Several big-budget franchise films have flopped. “Indiana Jones and the Dial of Destiny” in 2023 generated $378 million globally. “Ant-Man and the Wasp: Quantumania” secured $476 million worldwide, unusually low for a Marvel film (until “The Marvels” reached just over $200 million late last year). And Pixar’s “Lightyear” collected less than $250 million globally in 2022.
Trian Partners’ Nelson Peltz, who failed to join Disney’s board Wednesday after securing just 31% of the vote, publicly questioned what he has called Disney’s “woke” content strategy. The company’s creative team has actively sought to create films and television shows centered on people of color as well as exploring narratives outside heteronormativity.
“People go to watch a movie or a show to be entertained,” Peltz said in an interview with the Financial Times. “They don’t go to get a message.”

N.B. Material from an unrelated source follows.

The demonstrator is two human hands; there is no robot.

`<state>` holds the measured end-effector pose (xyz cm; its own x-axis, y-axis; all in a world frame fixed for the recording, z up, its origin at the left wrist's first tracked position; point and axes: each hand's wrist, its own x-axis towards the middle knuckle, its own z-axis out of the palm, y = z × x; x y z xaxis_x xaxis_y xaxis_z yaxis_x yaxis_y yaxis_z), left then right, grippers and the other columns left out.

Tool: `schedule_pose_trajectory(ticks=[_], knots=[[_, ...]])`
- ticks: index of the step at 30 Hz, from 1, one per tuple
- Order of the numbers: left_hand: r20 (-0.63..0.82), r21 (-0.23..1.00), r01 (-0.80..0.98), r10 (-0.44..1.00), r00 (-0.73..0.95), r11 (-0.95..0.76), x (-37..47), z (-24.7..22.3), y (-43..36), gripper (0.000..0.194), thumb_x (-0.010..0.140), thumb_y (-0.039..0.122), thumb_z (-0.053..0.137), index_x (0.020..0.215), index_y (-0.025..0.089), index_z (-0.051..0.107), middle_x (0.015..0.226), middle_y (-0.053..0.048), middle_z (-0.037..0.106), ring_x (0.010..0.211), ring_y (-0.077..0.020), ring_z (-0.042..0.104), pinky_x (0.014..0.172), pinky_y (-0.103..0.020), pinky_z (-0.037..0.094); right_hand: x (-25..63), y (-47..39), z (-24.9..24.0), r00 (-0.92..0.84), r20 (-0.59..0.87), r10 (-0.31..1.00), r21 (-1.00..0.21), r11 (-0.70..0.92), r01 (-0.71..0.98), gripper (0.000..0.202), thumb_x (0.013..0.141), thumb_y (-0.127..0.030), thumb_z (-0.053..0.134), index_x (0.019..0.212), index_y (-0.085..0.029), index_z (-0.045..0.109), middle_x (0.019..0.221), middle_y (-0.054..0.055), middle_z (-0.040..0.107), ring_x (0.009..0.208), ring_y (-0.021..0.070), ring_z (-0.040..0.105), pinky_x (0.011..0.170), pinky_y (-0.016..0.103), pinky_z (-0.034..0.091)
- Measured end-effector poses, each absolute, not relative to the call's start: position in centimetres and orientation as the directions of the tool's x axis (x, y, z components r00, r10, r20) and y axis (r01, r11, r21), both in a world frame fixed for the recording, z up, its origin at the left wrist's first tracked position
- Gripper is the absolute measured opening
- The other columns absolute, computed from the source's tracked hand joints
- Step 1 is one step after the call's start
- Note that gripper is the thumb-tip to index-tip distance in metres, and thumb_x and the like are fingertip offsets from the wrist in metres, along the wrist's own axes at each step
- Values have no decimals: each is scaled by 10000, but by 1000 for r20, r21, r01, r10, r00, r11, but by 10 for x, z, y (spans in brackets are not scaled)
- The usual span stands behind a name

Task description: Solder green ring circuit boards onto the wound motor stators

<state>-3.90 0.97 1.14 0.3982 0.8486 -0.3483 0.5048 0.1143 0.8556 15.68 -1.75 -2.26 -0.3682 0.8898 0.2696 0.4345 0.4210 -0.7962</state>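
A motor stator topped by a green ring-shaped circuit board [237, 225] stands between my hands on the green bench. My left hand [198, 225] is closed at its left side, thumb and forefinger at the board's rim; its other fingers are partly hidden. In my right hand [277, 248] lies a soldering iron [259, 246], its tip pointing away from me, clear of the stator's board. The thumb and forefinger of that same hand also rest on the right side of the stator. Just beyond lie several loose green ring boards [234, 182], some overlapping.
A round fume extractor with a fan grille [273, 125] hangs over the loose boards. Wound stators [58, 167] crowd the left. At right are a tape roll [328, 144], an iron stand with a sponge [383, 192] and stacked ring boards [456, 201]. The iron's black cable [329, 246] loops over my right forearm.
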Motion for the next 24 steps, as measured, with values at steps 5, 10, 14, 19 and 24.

Iger said Wednesday that while the company wants to instill positive messages into its content, that shouldn’t be the first priority.
“Our job is to entertain first and foremost, and by telling great stories,” Iger said during the company’s annual shareholder meeting. “We continue to have a positive impact on the world and inspire future generations, just as we’ve done for over 100 years.”
Success on succession
The biggest existential question for Disney is who follows Iger as CEO. This was Trian’s strongest argument to land Peltz a board seat. Iger has five times pushed back his retirement as CEO, and when he did leave in 2020, he stuck around as chairman for 22 months, butting heads with his successor Bob Chapek as the two jockeyed to co-run the company during the pandemic.
Iger returned in late 2022 as the CEO when the board fired Chapek. Iger’s plan to hand over Disney to a new leader has been to name a successor in or around early 2025 and then stick around to teach that person the job, CNBC reported last year.
He’ll want to make sure that person is prepared to run an expansive company, with a flourishing parks business, a declining legacy TV unit, a still young streaming division, and a struggling but legendary movie studio. Internal candidates include Bergman, ESPN Chairman Jimmy Pitaro, Parks and Resorts Chairman Josh D’Amaro, and Disney co-chairman of entertainment Dana Walden, who could be the first female CEO in the company’s 100-year history.
“The problem is how do you replace Bob Iger? They’ve been trying to do it for 10 years, and it’s very difficult for multiple reasons,” said TD Cowen’s Creutz. “Bringing someone from the outside into Disney, which has a very strong, unique culture, is risky. Then you’re down to internal candidates, and if there isn’t anyone internally you think can step into the role, you’ve got a problem.”
The board has now been given the greenlight to proceed with its search process. That’s a win for Iger, and shareholders voted Wednesday they believe it’s a win for them, too.